Why? Well, I have to begin by admitting that recent events have tended to confirm H.L. Mencken’s claim that no one ever went broke underestimating the intelligence of the American people. “Don’t know much about history/Don’t know much geography/Don’t know much about a science book/Don’t know much about the French I took.”

And yet … shockingly ill-informed as so many of us are, we do seem to have the sense to realize that government censorship is not a good thing. 

And so, as of this writing, midday, Tuesday, September 23, Trump and Vance and Miller don’t look like Nazis. Instead, they look like clownish, comic, cosplay Nazis as they strut about on the national stage. 

Right now, it looks as if the great plan to use the Kirk assassination as a pretext to destroy freedom has backfired. Bigly. 

But the Fat Lady Hasn’t Yet Delivered Her Aria

I think the cosplay Fascists have two alternatives. 

Here’s the first one: when your evil plot comes crashing down, what you should do is minimize your losses, change the subject, and then go on a retreat to see whether you can find a more intelligent way to work your evil plan and to establish authoritarianism in the United States. 
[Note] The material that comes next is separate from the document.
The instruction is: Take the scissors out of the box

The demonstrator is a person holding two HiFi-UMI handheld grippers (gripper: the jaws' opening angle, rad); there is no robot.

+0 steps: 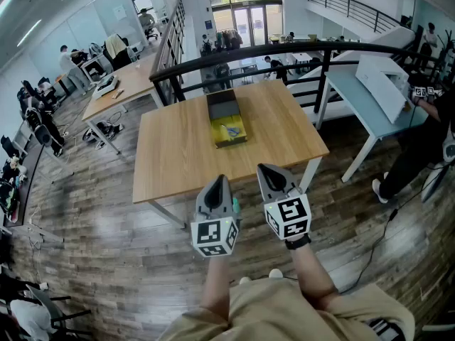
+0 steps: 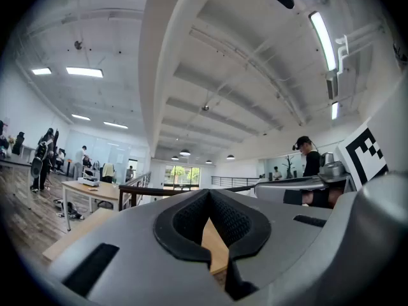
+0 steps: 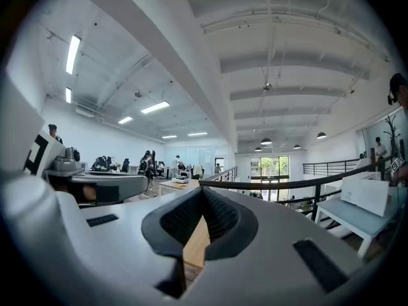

Here’s the other alternative: when your evil plot comes crashing down, respond by lashing out blindly in all directions, form a circular firing squad, and do everything you can to make yourselves look even more idiotic. 

Wanna bet on which choice they make?

As Kimmel Plans to Return Tomorrow, Some Evening Thoughts from Walt Disney

“I believe that this spiritual and intellectual freedom which we Americans enjoy is our greatest cultural blessing. Therefore, it seems to me, that the first duty of culture is to defend freedom and resist all tyranny.”

And one more thought-provoking quotation from Disney:

“In America, we are guaranteed these freedoms. It is the constitutional privilege of every American to become cultured or to grow up like Donald Duck.”